Shail and Radhika keep on returning and have just constantly been reminded of the fact that communities are not homogenous. There is this idea of the community being a monolithic, homogenous thing. The way the government often engages with them doesn't take into account the complexity. Government policies lack appreciation of how to deal with the diverse interests that a community would have. It's the structural issue of how to transmit information from one place and get it registered in another place. And then have resources come back down to these people when it are needed. According to Radhika,

“It is an insane coordination, communication, and structural issue to deal with.”

In Radhika’s view on why different nations embark on these big infrastructure projects like dams, in the literature, it's called the hydraulic mission. This is something that has been around for all of the 20th century, and it's now in the 21st century. This link between techno-solutionism and water and the idea that water is something that can be controlled, harnessed, and used for livelihoods, for other purposes, has power. But the view of water itself, according to her, is ridiculous and disrespectful. 

“I think everything that we've seen from the last 100 years shows how much we actually cannot control water and what it does in the long term. Like sure, we can [manage] for a decade, and we can for two decades, but when it comes to water, the best-laid plans will fail,” she said.
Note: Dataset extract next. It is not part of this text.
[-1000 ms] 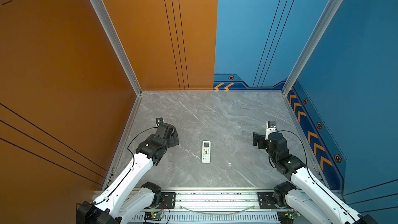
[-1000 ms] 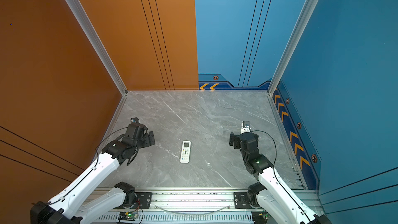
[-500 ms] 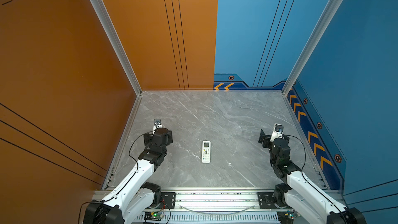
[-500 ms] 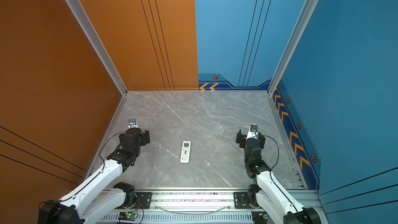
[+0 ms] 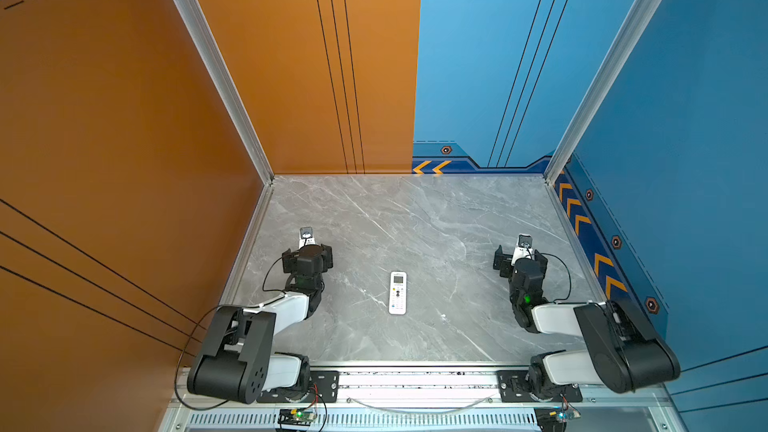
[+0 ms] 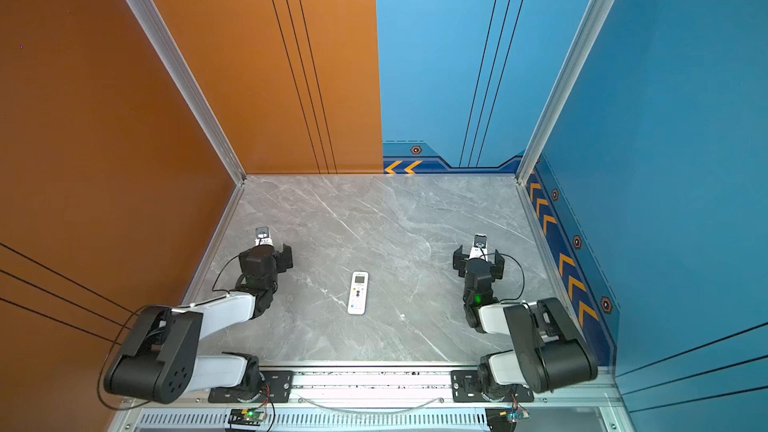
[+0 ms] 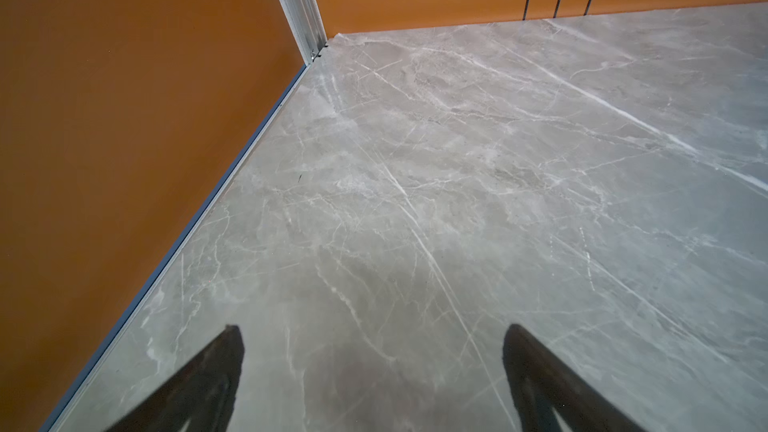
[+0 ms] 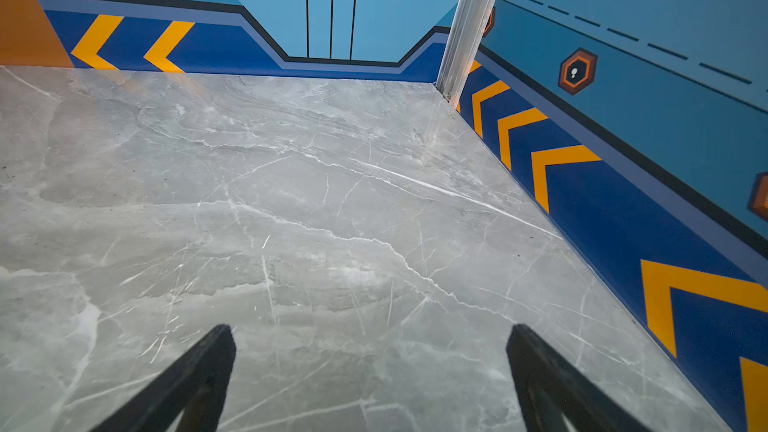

Lastly, when asked about what is lacking in addressing and reporting on the issues around rivers, Radhika, with her previous journalistic experience, says that it is important to move beyond the human interest, a personal story—whether it's about an individual or a household—and that [the reports] victimise the person and the people. The reports portray situations as a little black-and-white. She thinks that is what they have tried not to do with their book. She said,

“What I think is important for journalists is to not necessarily pull on people's heartstrings. But, really to present them [the reports] with a view of the world that presents a more nuanced and comprehensive view of what's happening.”

Radhika and Shail’s experience widens the scope of understanding a river, not as merely a natural entity but as the personification of lives it carries forward with herself. It also opens the room for discourse on the different impacts of activities around a river on different communities based on their caste, gender, economic and social backgrounds.

The interview is edited for readability and comprehension.